Bring Bees to Your New Mexico Garden

Help your garden grow and even help local farmers by including native plants that attract bees and other pollinators to your yard.

bee on blanket flower
Bee on gaillardia in our New Mexico garden in mid-October.

Diseases such as Colony Collapse Disorder, and other factors, have led to declining domesticated bee numbers in the United States. However, there are plenty of species of wild, or native, bees still buzzing around looking for pollen.

flowers in edible garden
This year, we planted flowers in our vegetable garden, partly for cutting and partly to attract pollinators.

Wild bees typically aren’t part of hives; they fend for themselves, living in the ground or in hollow stems of plants. Pesticides, insecticides and other dangers still can harm wild bees. Recent studies have shown that newer insecticides called neonicotinoids are absorbed by plants and can show up in pollen. Farmers and home or business owners use neonicotinoids widely to stop pests. They’re toxic to domestic and wild bees. Avoiding use of insecticides that also harm bees is one way to help bees survive and thrive in your landscape.

Here are a few other easy steps to take:

Dying pear tree left in garden
This pear tree is nearly dead, but it still provides habitat for birds and insects. We’re adding birdhouses for additional color.

Create Habitats

Since wild bees nest in soil and hollow branches, homeowners can ensure a few protected sites in their lawn for bees. This article from the Great Pollinator Project goes into detail on how to help ground nesters and other wild bees.

fallen evergreen
This fallen branch is so pretty and out of the way for us but home to critters.

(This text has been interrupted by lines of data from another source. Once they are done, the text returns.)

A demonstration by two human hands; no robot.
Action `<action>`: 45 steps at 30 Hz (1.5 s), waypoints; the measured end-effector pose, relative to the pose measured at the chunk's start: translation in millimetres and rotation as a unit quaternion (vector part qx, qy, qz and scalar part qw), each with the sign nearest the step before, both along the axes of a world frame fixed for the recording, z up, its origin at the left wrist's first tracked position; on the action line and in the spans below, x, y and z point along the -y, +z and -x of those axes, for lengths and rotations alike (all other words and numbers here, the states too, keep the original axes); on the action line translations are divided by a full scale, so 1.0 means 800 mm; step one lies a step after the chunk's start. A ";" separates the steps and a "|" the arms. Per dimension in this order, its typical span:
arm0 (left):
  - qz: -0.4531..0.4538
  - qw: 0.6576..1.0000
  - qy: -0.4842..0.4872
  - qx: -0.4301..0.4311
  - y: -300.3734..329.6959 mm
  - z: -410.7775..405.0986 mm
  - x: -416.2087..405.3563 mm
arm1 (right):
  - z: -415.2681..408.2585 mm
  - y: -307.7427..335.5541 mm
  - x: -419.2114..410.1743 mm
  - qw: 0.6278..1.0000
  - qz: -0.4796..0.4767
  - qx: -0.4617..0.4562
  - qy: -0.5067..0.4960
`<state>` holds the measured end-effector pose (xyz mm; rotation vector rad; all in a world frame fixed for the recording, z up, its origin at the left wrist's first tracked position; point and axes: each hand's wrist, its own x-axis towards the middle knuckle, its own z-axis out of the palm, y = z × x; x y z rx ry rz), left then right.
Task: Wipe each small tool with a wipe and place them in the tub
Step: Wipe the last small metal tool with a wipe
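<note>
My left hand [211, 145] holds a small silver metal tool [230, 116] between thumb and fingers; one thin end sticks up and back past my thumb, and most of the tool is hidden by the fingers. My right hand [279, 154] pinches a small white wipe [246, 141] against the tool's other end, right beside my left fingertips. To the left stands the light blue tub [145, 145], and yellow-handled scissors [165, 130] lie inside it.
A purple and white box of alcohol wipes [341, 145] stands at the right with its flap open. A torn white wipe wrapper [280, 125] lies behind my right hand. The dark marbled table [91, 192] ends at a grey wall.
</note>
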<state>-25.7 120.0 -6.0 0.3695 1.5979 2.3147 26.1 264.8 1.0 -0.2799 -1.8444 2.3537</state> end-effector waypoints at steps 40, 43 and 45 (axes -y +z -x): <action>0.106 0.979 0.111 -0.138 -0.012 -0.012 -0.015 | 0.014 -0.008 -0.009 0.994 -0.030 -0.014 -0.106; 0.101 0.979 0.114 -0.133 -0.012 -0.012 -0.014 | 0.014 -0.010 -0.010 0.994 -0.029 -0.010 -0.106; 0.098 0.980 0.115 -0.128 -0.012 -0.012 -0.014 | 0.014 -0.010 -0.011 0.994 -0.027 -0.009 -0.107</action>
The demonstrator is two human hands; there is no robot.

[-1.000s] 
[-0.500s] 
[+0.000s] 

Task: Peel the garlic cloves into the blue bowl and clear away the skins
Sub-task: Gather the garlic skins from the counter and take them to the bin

Basically, some protected and sunny soil and leaving some dead branches on the ground or on shrubs such as sumac can help cavity nesters. You also can install artificial sites such as nesting blocks.

homemade bee nest
An old homemade bee nest that just needs to be reinforced and have new tubes added.

Plant Low-water Flowers

Plenty of favorite New Mexico flowers attract bees and other pollinators. Here’s a list of some of the popular choices of shrubs and flowers that grow in New Mexico gardens:

Flowers:

Agastache (also a big draw for hummingbirds)

Blanketflower (Gaillardia)

Catmint (Nepeta)

Globemallow (Sphaeralcea)

Hollyhock (Alcea rosea)

Penstemon (with many native species for hummingbirds too)

Speedwell (Veronica)

hyssop
Agastache, or hyssop, is a hummingbird and butterfly magnet.

Shrubs:

Apache plume and other native roses

Barberry (Berberis)

Blue Mist Spirea (Caryopteris x clandonensis)

Fairy Duster (Calliandra eriophylla)

Lavender (Lavendula)

Ornamental cherry (Prunus)

Santolina (Santolina)

Spanish Broom (Spartium junceum)

bee on apache plume flower
The pretty white flower of the xeric Apache plume attracts bees for nearly three seasons.

Herbs:

Rosemary

Sage (culinary, along with salvia ornamentals)

Thyme

lavender with bee
Our lavender swarm with bees from the time they begin blooming until late fall.

Learn more about pollinator plants for New Mexico here.

Provide Seasonal Color

The more months or seasons you have plants that attract bees in bloom, the better. We have some native, weed-like groundcovers that bloom in early spring, typically by April 1, that attract so many bees that we hear a low buzz sound all day when sunny. Leave flowers and seedheads on some annuals well into fall and frost danger to provide food for bees and birds. Even in higher mountain regions, native species of penstemon, beebalm and yarrow can bloom well into fall, as can hardy flowers such as gaillardia and cosmos.

spring flower alyssum
This allysum takes over our land and rock garden in spring, feeding hundreds of bees.

Finally, a word about fear of bees. I get it – wasps and bees can be scary if they come after your dessert on the patio or buzz you when you get too close. But I have never had a sting while working in my garden, and the only time I recall ever being stung was when I was a child and running through the lawn barefoot. Even when I trim lavender stalks, the bees might buzz me, but don’t sting. And if you want to remove spent flowers from plants, choose low-light times of day, such as dusk, when bees are less active. Most of all, please don’t avoid plants that bees love just to keep them out of your yard. You’re not just helping bees or the environment at large, you’re supporting a mini ecosystem that makes sure tomatoes and other edible plants produce food for you and your family.